# Image not loading on IE but does on Firefox



## captainperoxide (Jun 15, 2010)

Hi there, 

Im having trouble with a jpeg image for a logo (on the main panel of the homepage) on a website I'm building. Heres the URL:

http://www.decorating-supplies.co.uk/epages/BT2701.sf/en_GB/?ObjectPath=/Shops/BT2701/Categories

On Firefox and Chrome the jpeg loads fine
BUT
On Internet Explorer the jpeg image does not load at all and a white box appears with a red cross through it!

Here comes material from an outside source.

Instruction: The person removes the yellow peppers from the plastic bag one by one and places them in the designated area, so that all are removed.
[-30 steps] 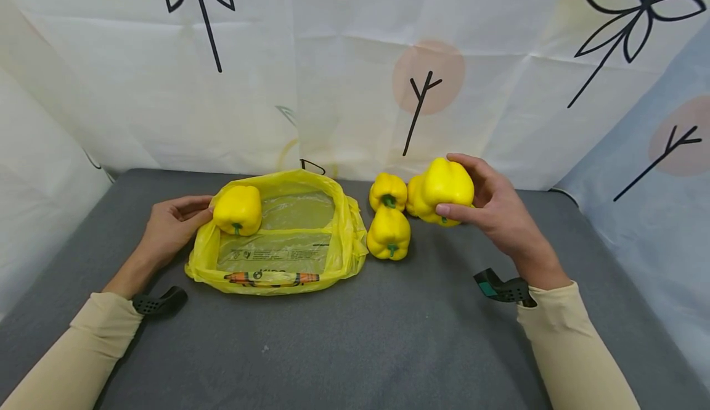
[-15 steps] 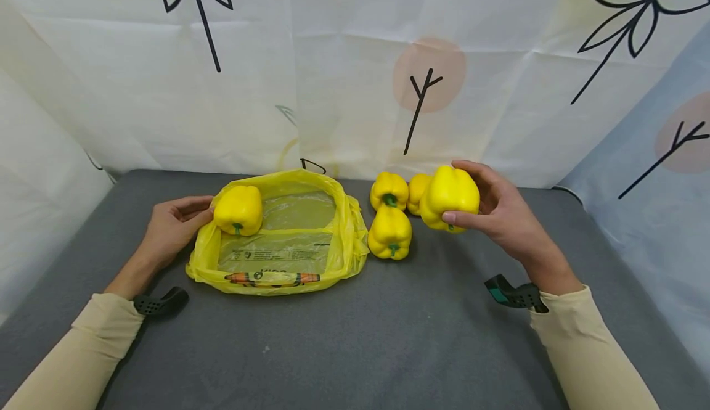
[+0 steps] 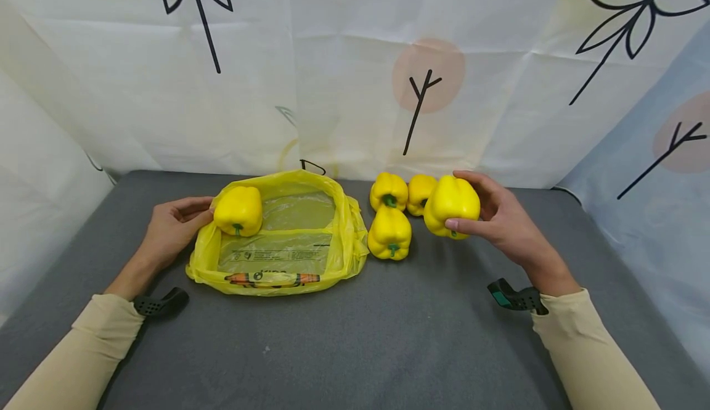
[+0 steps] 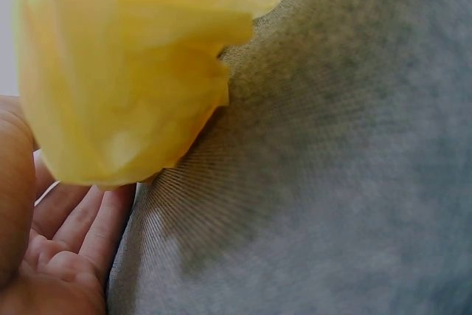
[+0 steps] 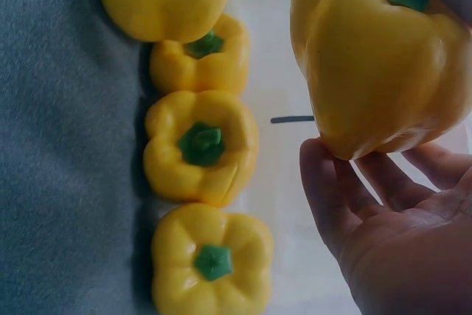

I was wondering if it was to do with either
1. The size of the jpeg
2. Cross browser compatability?
and if it can be solved! 

Any help would be brilliant!:smile: 
Thanks


----------



## dm01 (Oct 10, 2006)

Hello captainperoxide, welcome to TSF :wave:

In Internet Explorer, right-click the "no image" box and select "Properties". Under "Address", make sure that the image URL is exactly what it is supposed to be. Now try opening the image by right-clicking the "no image" box and selecting "Open". If the image opens correctly, then the problem is with the page. If the image does not open correctly, there is either an issue with the src or the image itself.


----------



## jamiemac2005 (Jul 5, 2007)

Hey, just to add to this i checked the page in both IE and FF and i didn't see any missing images. Also i checked it in the W3C Validator and it validates fine so i see no real reason why an image wouldn't load. Have you been working on the page, uploading it, testing it in a consistent cycle? you may just need to refresh the page without using the cache (Ctrl+F5 in most browsers i think)... But get back to us, which image is it that dissapears in IE?


----------



## captainperoxide (Jun 15, 2010)

Hi guys,

Thankyou so much for the help! I managed to solve the problem- for some reason IE would not display the JPEG so I changed the format of the image to a PNG and now it works fine in all browsers :smile:


----------